YOUR INSTRUCTIONS → Give an exact copy of every entry.

*** Opening RECORDS SHOWN ***

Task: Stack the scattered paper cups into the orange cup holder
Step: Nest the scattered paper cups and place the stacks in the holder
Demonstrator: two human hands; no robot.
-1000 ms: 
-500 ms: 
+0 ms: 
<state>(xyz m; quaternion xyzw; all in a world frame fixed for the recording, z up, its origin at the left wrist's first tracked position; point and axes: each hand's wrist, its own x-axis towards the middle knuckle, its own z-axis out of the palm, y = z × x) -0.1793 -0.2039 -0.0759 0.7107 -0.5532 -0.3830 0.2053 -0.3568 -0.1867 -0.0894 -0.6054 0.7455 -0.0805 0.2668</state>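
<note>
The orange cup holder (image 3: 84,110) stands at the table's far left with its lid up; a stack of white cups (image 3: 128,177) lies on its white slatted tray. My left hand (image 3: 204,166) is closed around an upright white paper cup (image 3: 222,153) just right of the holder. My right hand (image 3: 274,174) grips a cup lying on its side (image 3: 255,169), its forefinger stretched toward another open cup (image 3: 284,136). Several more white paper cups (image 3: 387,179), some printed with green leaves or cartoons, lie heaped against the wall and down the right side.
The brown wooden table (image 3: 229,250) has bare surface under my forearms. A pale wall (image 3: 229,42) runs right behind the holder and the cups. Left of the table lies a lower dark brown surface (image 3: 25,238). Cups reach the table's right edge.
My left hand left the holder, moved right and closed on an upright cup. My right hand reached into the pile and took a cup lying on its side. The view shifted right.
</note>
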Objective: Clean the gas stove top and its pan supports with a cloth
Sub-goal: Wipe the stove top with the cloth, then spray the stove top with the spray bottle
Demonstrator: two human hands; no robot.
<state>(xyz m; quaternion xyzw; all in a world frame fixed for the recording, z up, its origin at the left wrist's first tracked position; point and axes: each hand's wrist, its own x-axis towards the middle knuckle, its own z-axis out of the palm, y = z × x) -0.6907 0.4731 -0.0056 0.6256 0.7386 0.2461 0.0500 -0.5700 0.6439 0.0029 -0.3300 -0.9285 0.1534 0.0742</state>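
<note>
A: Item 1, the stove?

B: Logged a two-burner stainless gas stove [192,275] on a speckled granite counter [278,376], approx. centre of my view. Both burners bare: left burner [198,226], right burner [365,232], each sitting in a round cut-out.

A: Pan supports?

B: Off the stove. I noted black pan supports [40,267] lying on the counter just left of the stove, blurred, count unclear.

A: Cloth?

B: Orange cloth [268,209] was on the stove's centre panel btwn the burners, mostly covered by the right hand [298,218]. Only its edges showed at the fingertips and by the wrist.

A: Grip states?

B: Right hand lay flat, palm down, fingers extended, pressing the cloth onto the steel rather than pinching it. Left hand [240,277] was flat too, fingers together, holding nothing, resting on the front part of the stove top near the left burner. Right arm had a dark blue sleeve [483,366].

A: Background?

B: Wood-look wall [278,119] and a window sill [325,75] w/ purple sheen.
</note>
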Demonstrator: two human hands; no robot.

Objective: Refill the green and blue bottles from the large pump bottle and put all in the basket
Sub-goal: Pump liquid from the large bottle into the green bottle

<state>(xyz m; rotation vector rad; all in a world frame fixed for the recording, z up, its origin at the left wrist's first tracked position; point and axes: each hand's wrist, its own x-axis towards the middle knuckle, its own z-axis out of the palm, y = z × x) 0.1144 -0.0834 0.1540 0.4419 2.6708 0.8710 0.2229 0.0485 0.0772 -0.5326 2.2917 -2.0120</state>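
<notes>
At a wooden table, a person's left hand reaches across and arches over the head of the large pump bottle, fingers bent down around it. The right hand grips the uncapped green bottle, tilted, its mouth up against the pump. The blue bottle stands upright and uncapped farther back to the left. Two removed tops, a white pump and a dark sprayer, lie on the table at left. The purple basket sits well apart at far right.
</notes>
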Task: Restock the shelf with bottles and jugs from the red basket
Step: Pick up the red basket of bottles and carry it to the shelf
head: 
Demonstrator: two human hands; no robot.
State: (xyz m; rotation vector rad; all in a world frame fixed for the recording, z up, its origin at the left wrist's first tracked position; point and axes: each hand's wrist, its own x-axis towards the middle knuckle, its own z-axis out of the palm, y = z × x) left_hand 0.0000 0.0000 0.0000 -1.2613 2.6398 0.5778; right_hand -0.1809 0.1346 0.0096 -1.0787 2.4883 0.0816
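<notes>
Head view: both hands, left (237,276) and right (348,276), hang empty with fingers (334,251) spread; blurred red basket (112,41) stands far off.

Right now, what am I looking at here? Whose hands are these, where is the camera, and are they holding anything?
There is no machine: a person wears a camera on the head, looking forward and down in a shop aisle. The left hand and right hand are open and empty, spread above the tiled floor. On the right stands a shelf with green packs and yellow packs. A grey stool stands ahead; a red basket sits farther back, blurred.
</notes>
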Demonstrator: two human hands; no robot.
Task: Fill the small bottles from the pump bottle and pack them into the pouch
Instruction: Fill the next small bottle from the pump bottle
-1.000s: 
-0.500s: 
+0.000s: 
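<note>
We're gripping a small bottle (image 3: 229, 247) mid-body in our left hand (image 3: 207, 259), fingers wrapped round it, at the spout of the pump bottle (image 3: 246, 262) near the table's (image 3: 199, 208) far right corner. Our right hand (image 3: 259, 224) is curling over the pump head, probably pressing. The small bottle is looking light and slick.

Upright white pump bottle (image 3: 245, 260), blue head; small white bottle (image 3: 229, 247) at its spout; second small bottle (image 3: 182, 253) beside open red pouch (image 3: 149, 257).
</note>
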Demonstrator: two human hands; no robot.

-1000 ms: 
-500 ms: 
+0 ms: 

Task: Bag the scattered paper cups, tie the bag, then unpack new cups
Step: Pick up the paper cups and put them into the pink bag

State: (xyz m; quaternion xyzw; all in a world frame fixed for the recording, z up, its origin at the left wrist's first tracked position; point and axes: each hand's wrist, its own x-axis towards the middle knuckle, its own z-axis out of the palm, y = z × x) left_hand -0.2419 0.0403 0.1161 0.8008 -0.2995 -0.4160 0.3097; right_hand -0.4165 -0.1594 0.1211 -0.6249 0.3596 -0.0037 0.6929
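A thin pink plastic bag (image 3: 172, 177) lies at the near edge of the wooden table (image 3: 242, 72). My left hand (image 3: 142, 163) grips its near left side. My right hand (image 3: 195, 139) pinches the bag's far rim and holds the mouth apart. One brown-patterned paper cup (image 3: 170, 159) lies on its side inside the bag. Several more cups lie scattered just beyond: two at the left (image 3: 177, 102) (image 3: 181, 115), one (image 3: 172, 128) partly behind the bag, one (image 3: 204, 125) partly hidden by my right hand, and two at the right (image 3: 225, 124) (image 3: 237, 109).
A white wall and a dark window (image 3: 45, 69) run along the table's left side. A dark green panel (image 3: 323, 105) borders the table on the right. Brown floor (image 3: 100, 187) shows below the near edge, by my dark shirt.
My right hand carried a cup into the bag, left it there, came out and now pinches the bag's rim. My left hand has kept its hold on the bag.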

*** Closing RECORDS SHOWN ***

RESULT →
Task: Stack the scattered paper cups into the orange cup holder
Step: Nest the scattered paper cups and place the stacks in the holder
Demonstrator: two human hands; no robot.
-1000 ms: 
-500 ms: 
+0 ms: 
<state>(xyz m; quaternion xyzw; all in a world frame fixed for the recording, z up, its origin at the left wrist's first tracked position; point and axes: each hand's wrist, its own x-axis towards the middle knuckle, its own z-axis out of the palm, y = z × x) -0.1793 -0.2039 -0.0759 0.7107 -0.5532 -0.3830 0.2053 -0.3568 -0.1867 -0.0894 -0.6054 0.7455 -0.0805 0.2668</state>
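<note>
The orange cup holder (image 3: 84,110) stands at the table's far left with its lid up; a stack of white cups (image 3: 128,177) lies on its white slatted tray. My left hand (image 3: 204,166) is closed around an upright white paper cup (image 3: 222,153) just right of the holder. My right hand (image 3: 274,174) grips a cup lying on its side (image 3: 255,169), its forefinger stretched toward another open cup (image 3: 284,136). Several more white paper cups (image 3: 387,179), some printed with green leaves or cartoons, lie heaped against the wall and down the right side.
The brown wooden table (image 3: 229,250) has bare surface under my forearms. A pale wall (image 3: 229,42) runs right behind the holder and the cups. Left of the table lies a lower dark brown surface (image 3: 25,238). Cups reach the table's right edge.
My left hand left the holder, moved right and closed on an upright cup. My right hand reached into the pile and took a cup lying on its side. The view shifted right.
</note>
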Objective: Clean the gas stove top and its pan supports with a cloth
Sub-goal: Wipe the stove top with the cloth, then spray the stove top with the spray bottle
Demonstrator: two human hands; no robot.
<state>(xyz m; quaternion xyzw; all in a world frame fixed for the recording, z up, its origin at the left wrist's first tracked position; point and axes: each hand's wrist, its own x-axis towards the middle knuckle, its own z-axis out of the palm, y = z × x) -0.6907 0.4731 -0.0056 0.6256 0.7386 0.2461 0.0500 -0.5700 0.6439 0.0029 -0.3300 -0.9285 0.1534 0.0742</state>
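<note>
A: Item 1, the stove?

B: Logged a two-burner stainless gas stove [192,275] on a speckled granite counter [278,376], approx. centre of my view. Both burners bare: left burner [198,226], right burner [365,232], each sitting in a round cut-out.

A: Pan supports?

B: Off the stove. I noted black pan supports [40,267] lying on the counter just left of the stove, blurred, count unclear.

A: Cloth?

B: Orange cloth [268,209] was on the stove's centre panel btwn the burners, mostly covered by the right hand [298,218]. Only its edges showed at the fingertips and by the wrist.

A: Grip states?

B: Right hand lay flat, palm down, fingers extended, pressing the cloth onto the steel rather than pinching it. Left hand [240,277] was flat too, fingers together, holding nothing, resting on the front part of the stove top near the left burner. Right arm had a dark blue sleeve [483,366].

A: Background?

B: Wood-look wall [278,119] and a window sill [325,75] w/ purple sheen.
</note>
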Demonstrator: two human hands; no robot.

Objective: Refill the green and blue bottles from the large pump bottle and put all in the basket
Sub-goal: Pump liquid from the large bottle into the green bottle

<state>(xyz m; rotation vector rad; all in a world frame fixed for the recording, z up, its origin at the left wrist's first tracked position; point and axes: each hand's wrist, its own x-axis towards the middle knuckle, its own z-axis out of the palm, y = z × x) 0.1144 -0.0834 0.1540 0.4419 2.6708 0.8710 0.2229 0.0485 0.0772 -0.5326 2.2917 -2.0120</state>
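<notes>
At a wooden table, a person's left hand reaches across and arches over the head of the large pump bottle, fingers bent down around it. The right hand grips the uncapped green bottle, tilted, its mouth up against the pump. The blue bottle stands upright and uncapped farther back to the left. Two removed tops, a white pump and a dark sprayer, lie on the table at left. The purple basket sits well apart at far right.
</notes>
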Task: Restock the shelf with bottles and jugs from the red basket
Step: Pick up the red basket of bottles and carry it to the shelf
head: 
Demonstrator: two human hands; no robot.
State: (xyz m; rotation vector rad; all in a world frame fixed for the recording, z up, its origin at the left wrist's first tracked position; point and axes: each hand's wrist, its own x-axis towards the middle knuckle, its own z-axis out of the palm, y = z × x) left_hand 0.0000 0.0000 0.0000 -1.2613 2.6398 0.5778; right_hand -0.1809 0.1346 0.0096 -1.0787 2.4883 0.0816
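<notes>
Head view: both hands, left (237,276) and right (348,276), hang empty with fingers (334,251) spread; blurred red basket (112,41) stands far off.

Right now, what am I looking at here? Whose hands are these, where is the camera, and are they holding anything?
There is no machine: a person wears a camera on the head, looking forward and down in a shop aisle. The left hand and right hand are open and empty, spread above the tiled floor. On the right stands a shelf with green packs and yellow packs. A grey stool stands ahead; a red basket sits farther back, blurred.
</notes>
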Demonstrator: two human hands; no robot.
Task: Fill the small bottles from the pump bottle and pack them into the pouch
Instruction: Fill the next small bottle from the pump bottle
-1.000s: 
-0.500s: 
+0.000s: 
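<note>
We're gripping a small bottle (image 3: 229, 247) mid-body in our left hand (image 3: 207, 259), fingers wrapped round it, at the spout of the pump bottle (image 3: 246, 262) near the table's (image 3: 199, 208) far right corner. Our right hand (image 3: 259, 224) is curling over the pump head, probably pressing. The small bottle is looking light and slick.

Upright white pump bottle (image 3: 245, 260), blue head; small white bottle (image 3: 229, 247) at its spout; second small bottle (image 3: 182, 253) beside open red pouch (image 3: 149, 257).
</note>
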Demonstrator: two human hands; no robot.

-1000 ms: 
-500 ms: 
+0 ms: 

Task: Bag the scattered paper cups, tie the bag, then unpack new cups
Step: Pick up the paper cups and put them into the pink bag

State: (xyz m; quaternion xyzw; all in a world frame fixed for the recording, z up, its origin at the left wrist's first tracked position; point and axes: each hand's wrist, its own x-axis towards the middle knuckle, its own z-axis out of the palm, y = z × x) left_hand -0.2419 0.0403 0.1161 0.8008 -0.2995 -0.4160 0.3097; right_hand -0.4165 -0.1594 0.1211 -0.6249 0.3596 -0.0037 0.6929
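A thin pink plastic bag (image 3: 172, 177) lies at the near edge of the wooden table (image 3: 242, 72). My left hand (image 3: 142, 163) grips its near left side. My right hand (image 3: 195, 139) pinches the bag's far rim and holds the mouth apart. One brown-patterned paper cup (image 3: 170, 159) lies on its side inside the bag. Several more cups lie scattered just beyond: two at the left (image 3: 177, 102) (image 3: 181, 115), one (image 3: 172, 128) partly behind the bag, one (image 3: 204, 125) partly hidden by my right hand, and two at the right (image 3: 225, 124) (image 3: 237, 109).
A white wall and a dark window (image 3: 45, 69) run along the table's left side. A dark green panel (image 3: 323, 105) borders the table on the right. Brown floor (image 3: 100, 187) shows below the near edge, by my dark shirt.
My right hand carried a cup into the bag, left it there, came out and now pinches the bag's rim. My left hand has kept its hold on the bag.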

The requested output is now complete.